Anqi Fu, Data Scientist, 0xdata
Anqi Fu is a math hacker at Oxdata, currently working on our R interface for H2O. Ms. Fu graduated with a BS in Electrical Engineering and BA in Economics from University of Maryland, College Park. At Stanford, she graduated with a MA in Business Research from the GSB, and is currently finishing up a MS in statistics.
One of the most frequent questions the math team at 0xdata face is “will this technology replace my data scientists.” The short answer is no. The long answer is the topic of the presentation, where Anqi and I will discuss how two different approaches to the simple question – what movie should we go see together – produce very different answers, and demonstrate how working with big data at scale won’t replace data scientists, but it will make them more productive.
Animashree Anandkumar, Electrical Engineering and CS Dept, UC Irvine
Anima Anandkumar is a faculty at the EECS Dept. at U.C.Irvine since August 2010. Her research interests are in the area of large-scale machine learning and high-dimensional statistics. She received her B.Tech in Electrical Engineering from IIT Madras in 2004 and her PhD from Cornell University in 2009. She has been a visiting faculty at Microsoft Research New England in 2012 and a postdoctoral researcher at the Stochastic Systems Group at MIT between 2009-2010. She is the recipient of the Microsoft Faculty Fellowship, ARO Young Investigator Award, NSF CAREER Award, and IBM Fran Allen PhD fellowship.
Incorporating latent or hidden variables is a crucial aspect of statistical modeling. I will describe wide applicability of tensor decomposition techniques for learning many popular models including topic models, hidden Markov models, network community models and Gaussian mixtures. In addition to possessing strong theoretical guarantees, the tensor methods are fast, accurate and highly parallelizable in practice.

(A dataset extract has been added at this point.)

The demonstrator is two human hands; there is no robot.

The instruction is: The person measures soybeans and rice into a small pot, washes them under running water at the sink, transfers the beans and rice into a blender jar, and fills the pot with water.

Xiangrui Meng, Software Engineer, Databricks
Xiangrui Meng is a software engineer at Databricks. His main interests center around developing and implementing scalable algorithms for scientific applications. He has been actively involved in the development of Spark MLlib since he joined. Before Databricks, he worked as an applied research engineer at LinkedIn, where he was the main developer of an offline machine learning framework in Hadoop MapReduce. His thesis work at Stanford is on randomized algorithms for large-scale linear regression.
Spark is a new cluster computing engine that is rapidly gaining popularity. It is one of the most active open source projects in big data, surpassing even Hadoop MapReduce. Spark was designed to both make traditional MapReduce programming easier and to support new types of applications, with one of the earliest focus areas being machine learning. MLlib is a Spark subproject providing machine learning primitives. In this talk, we’ll demonstrate how to use Spark’s high-level API to implement scalable machine learning algorithms, and how MLlib integrates with other components (Streaming, SQL, and GraphX) of the Spark distribution to create practical machine learning pipelines. We’ll also show new features in the upcoming v1.0 release.